In general, it is often difficult to correctly match local keypoints [26, 28] by using only the similarity between SIFT descriptors when complex local deformation and outliers exist in brain images.

The deformation invariant local feature descriptor was presented in [29], however this topic is beyond the scope of this paper.Although the results of these above methods clearly demonstrate the power of local invariant feature-based nonrigid deformations, the desired landmark-based registration algorithm should establish robust control point correspondence to accurately model the complex local deformation around the tumor resection region. To find robust point correspondence, some approaches are proposed including soft correspondence detections [20, 35], joint clustering-matching strategy [36] and modeling point sets by kernel density function [37].
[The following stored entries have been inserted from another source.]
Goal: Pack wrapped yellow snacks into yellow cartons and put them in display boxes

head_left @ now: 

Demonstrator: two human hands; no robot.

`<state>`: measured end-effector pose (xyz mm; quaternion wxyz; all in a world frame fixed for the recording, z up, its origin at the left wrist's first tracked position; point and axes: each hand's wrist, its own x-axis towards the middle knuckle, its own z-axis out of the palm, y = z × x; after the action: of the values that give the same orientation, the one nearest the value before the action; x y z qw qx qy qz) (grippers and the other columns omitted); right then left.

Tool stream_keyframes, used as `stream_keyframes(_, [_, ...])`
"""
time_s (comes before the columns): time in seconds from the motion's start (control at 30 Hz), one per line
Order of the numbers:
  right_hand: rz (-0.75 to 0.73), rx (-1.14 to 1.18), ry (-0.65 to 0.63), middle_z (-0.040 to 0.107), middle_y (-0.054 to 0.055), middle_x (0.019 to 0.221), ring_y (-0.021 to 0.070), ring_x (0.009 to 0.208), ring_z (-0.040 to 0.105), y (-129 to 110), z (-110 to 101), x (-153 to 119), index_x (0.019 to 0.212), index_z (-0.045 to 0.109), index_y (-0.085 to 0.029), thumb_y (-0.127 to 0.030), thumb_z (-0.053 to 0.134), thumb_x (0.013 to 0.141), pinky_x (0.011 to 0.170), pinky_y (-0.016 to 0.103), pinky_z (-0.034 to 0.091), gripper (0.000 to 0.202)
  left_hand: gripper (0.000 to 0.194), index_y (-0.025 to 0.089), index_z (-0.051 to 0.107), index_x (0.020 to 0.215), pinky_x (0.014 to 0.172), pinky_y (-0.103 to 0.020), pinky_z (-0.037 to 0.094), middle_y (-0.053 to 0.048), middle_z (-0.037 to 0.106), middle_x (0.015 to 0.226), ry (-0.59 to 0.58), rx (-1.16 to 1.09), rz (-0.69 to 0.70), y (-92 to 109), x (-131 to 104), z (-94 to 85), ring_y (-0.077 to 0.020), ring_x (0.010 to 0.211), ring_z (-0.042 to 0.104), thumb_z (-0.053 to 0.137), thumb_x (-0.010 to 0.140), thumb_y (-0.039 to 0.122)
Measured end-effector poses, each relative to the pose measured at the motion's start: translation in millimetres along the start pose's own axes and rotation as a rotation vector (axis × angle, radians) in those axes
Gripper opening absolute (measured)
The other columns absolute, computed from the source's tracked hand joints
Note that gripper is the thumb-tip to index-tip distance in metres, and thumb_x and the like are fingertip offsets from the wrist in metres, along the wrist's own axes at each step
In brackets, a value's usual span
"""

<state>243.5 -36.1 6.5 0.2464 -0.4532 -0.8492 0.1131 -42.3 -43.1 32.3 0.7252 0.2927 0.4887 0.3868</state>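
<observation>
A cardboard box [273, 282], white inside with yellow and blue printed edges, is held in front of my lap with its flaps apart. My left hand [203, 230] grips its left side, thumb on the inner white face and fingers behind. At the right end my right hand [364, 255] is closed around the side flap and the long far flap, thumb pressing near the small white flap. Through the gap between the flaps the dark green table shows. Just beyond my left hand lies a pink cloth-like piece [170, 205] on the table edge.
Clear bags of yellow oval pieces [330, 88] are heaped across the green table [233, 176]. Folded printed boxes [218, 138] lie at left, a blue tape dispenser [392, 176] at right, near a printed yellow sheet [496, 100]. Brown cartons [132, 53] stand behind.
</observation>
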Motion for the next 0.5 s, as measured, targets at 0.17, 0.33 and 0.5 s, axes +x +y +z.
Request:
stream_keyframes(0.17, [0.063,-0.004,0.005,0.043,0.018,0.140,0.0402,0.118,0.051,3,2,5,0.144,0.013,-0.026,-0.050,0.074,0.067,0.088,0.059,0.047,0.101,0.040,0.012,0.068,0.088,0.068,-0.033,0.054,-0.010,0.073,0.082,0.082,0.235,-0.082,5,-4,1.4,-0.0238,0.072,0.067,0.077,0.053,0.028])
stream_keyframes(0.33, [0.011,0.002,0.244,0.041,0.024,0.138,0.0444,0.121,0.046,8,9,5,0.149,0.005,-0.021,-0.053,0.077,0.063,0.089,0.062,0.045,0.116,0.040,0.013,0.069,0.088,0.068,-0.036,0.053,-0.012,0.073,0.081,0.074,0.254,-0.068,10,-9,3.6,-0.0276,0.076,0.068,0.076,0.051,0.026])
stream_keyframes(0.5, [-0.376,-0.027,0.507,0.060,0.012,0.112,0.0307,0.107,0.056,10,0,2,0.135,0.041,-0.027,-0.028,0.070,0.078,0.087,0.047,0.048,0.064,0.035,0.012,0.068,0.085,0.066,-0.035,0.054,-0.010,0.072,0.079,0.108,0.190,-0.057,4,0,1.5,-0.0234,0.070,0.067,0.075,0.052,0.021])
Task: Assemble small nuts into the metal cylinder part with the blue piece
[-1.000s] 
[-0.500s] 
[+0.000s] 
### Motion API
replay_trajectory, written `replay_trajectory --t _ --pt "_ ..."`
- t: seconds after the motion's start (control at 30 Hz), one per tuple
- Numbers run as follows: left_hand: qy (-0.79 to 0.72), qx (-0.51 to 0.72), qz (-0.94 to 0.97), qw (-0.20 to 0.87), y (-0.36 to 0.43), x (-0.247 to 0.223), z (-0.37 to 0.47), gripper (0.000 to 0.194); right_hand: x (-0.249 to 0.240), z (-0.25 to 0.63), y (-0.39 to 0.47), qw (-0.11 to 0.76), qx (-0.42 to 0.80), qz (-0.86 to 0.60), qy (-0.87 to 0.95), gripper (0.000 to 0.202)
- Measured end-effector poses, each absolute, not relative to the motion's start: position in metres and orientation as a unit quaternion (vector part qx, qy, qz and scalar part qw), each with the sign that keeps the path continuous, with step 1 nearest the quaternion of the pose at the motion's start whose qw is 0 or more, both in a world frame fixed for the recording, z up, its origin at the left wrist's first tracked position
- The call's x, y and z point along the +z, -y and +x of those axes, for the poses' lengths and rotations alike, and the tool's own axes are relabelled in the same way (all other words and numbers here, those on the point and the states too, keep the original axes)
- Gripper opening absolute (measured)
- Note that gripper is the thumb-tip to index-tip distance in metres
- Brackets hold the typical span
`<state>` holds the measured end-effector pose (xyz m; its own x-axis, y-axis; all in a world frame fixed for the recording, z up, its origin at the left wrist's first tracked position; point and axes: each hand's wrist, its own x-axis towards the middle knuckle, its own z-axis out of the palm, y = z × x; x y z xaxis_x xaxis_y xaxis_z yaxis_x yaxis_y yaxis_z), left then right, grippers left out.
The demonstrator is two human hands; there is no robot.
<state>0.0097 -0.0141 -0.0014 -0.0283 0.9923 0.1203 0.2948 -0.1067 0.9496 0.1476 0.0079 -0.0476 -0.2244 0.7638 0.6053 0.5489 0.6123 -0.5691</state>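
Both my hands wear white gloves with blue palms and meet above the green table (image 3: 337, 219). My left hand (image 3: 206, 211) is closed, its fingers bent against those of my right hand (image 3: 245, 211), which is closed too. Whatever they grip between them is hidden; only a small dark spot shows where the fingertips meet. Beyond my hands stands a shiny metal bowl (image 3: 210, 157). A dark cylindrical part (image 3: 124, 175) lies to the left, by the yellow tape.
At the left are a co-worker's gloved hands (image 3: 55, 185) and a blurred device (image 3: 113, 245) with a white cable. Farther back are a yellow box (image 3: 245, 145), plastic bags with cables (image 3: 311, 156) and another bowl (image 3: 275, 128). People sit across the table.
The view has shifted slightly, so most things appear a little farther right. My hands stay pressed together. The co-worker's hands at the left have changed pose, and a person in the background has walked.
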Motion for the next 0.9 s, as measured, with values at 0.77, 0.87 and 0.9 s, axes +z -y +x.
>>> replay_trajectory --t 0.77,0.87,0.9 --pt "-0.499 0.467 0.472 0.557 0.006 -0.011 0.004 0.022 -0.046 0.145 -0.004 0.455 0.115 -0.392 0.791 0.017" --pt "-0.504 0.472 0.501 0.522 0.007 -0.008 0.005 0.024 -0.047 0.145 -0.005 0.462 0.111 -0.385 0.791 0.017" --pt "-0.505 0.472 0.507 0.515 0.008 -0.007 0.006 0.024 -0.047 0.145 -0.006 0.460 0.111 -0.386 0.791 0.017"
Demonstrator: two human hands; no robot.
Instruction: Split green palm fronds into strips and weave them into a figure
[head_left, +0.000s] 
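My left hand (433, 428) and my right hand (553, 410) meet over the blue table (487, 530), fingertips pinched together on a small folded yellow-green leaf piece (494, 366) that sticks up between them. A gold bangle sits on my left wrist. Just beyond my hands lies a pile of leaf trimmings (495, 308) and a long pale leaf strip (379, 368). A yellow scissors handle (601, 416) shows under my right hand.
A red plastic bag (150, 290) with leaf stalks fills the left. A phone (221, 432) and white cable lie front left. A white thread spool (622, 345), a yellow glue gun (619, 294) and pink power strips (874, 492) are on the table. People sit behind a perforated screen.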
Compared with the classical template matching, the iterative closest point [38] and the correspondence by sensitivity to movement [39], the self-organizing map [40] algorithm was considered in [41] to be the most effective method in 2D feature point correspondence detection. However, these methods do not consider the complexity of correspondence detection in the context of local large structure distortion combined with the outliers. In this work, we first compute the global correspondence between the contiguous matching areas of normal tissues and the tumor regions in the two images by using MI-based rigid registration method.

The global correspondence is then used to introduce Dacomitinib the cluster correspondence between Cilengitide the paired pools of DoG keypoints [23] that are detected and clustered at those contiguous matching areas in the two images. An important contribution is that we have proposed the cluster-to-cluster correspondence can be introduced as a useful constraint for the local point correspondence detection within the paired pools of keypoints.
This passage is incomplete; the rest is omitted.